I was looking at our daughter play the other day, and I was having another one of those reflective moments.
I was thinking back to the last two years, I was seeing all of her growth, but failing to see my own.
In this moment, as I contemplated the blessings and sacrifices that come with child-rearing I began to ask the question “Who Layla has been raising who”? And my answer… I think my daughter has been raising a dad.
Although we parents have been responsible for providing nutrition, a home, a pair of arms in which to lay a head, and a diaper change from time to time (smile). I can’t help but think about how my daughter has helped me to grow as a father. It has at times (as I am sure many of you reading this know) come with many growing pains. Patience has been hard to come by at times, and if there is anything that a child can teach us it is patience.
If it is not through our child then it is by watching Wendy take such care to calmly discipline and love our child in both the best of times and the worst of times. Fear, the greatest of worldly evils, permeated so much of my existence, fear of loss probably, of comfort, of the things which bring richness to my life, oh how I have failed so many a time to see the richness in the simple moments…and I am deeply ashamed of this. And Joy, just looking back at pictures, to see the hope and smile of this child, I should learn from this.

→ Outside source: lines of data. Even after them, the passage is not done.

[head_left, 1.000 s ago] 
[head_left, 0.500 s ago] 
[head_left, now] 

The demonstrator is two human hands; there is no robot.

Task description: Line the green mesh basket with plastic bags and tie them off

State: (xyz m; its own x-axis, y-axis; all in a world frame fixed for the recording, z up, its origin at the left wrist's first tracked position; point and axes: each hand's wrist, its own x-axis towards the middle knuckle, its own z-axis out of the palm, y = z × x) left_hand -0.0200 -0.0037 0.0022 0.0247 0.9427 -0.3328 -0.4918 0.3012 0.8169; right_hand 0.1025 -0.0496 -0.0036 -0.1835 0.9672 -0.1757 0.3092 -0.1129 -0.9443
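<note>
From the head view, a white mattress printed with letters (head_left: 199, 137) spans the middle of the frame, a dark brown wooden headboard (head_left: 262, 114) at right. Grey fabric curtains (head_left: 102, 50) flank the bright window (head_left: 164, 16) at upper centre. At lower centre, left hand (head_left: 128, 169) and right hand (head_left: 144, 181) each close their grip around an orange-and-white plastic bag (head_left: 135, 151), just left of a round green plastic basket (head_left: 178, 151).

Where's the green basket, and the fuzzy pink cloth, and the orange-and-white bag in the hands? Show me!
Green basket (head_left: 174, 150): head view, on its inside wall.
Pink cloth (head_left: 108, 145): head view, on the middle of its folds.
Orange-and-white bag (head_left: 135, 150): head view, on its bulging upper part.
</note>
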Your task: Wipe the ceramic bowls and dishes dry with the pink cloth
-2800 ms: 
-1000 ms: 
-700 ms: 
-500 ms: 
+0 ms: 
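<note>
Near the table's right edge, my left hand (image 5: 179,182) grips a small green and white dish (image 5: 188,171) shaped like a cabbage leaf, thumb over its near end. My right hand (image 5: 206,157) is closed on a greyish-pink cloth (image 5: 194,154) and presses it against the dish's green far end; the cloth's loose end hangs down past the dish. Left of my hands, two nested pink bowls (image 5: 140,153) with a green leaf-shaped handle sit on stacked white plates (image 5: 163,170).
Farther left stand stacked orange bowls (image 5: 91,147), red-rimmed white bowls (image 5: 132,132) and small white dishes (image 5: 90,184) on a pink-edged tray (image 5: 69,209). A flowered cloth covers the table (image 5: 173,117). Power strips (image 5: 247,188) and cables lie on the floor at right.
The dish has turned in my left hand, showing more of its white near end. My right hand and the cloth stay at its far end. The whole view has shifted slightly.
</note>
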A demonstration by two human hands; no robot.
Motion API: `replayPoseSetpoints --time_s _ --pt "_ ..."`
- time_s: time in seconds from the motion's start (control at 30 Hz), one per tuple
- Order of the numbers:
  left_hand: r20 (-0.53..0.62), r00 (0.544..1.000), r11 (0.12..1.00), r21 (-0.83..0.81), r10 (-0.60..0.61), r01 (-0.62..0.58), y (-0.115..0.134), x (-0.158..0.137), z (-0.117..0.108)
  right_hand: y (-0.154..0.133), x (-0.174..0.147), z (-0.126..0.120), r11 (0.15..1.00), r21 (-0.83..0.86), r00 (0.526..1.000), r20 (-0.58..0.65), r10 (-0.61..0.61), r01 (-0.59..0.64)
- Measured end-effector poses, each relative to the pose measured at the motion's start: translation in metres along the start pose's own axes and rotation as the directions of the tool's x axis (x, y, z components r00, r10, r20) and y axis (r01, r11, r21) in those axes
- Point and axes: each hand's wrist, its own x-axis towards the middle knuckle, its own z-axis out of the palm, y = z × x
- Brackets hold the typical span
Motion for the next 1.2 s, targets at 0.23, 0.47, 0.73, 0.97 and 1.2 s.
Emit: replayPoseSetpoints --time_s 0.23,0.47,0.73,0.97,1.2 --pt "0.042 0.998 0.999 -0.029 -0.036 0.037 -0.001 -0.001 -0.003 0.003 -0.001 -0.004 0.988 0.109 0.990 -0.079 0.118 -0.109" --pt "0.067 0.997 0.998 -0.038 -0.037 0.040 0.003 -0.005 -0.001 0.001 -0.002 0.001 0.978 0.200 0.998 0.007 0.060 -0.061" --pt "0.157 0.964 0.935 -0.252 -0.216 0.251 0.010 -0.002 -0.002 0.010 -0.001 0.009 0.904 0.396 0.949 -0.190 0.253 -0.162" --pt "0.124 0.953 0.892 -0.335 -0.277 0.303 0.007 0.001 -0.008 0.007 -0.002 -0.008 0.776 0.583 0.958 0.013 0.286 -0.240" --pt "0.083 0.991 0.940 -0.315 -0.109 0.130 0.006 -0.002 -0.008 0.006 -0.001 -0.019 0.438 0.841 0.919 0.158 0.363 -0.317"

If my child could write a textbook, I think it may be a best seller. Because with all the self-help books I have read, not one has been so well formulated as the lessons that come with parenthood.
Maybe God has pre-programmed our children to teach us these lessons, maybe it is just the road we all must travel, or maybe like many things in life, it is the greatest challenges and the greatest difficulties which make us better people. We all then are students of error, and in this, I may have my Doctorate.